--- INSTRUCTIONS TO FOLLOW ---
Output the listing below verbatim, but drop the images.
----- INFORMATION SUPPLIED
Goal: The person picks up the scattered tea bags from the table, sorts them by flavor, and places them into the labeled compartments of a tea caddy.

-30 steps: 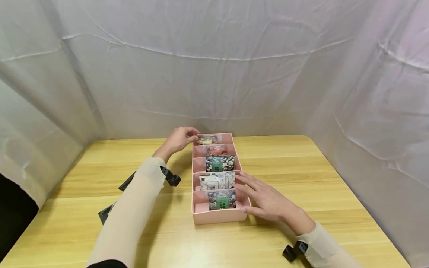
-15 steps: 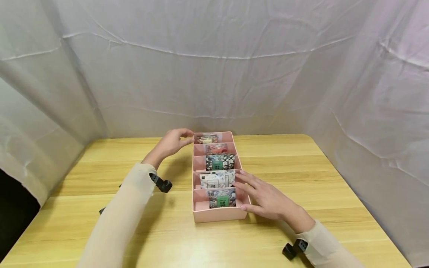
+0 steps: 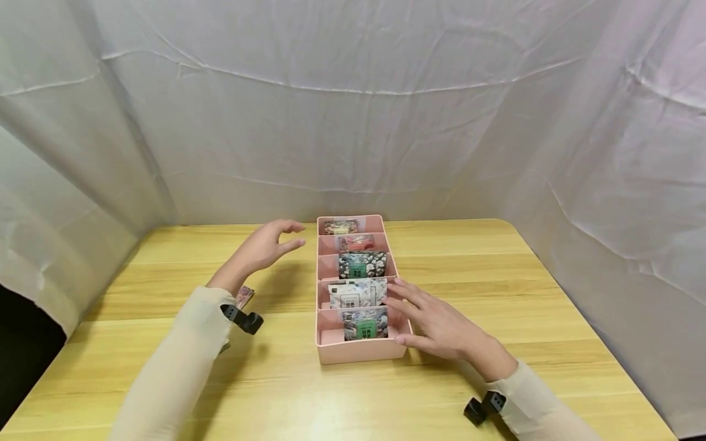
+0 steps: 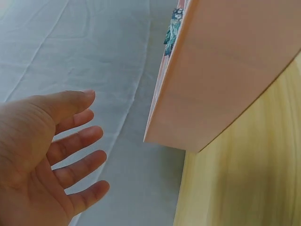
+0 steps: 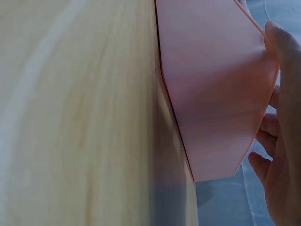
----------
--- ANSWER SPACE ---
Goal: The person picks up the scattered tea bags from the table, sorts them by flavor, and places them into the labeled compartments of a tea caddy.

-30 steps: 
-15 steps: 
+0 steps: 
+0 steps: 
+0 steps: 

There is nothing more to add to the answer.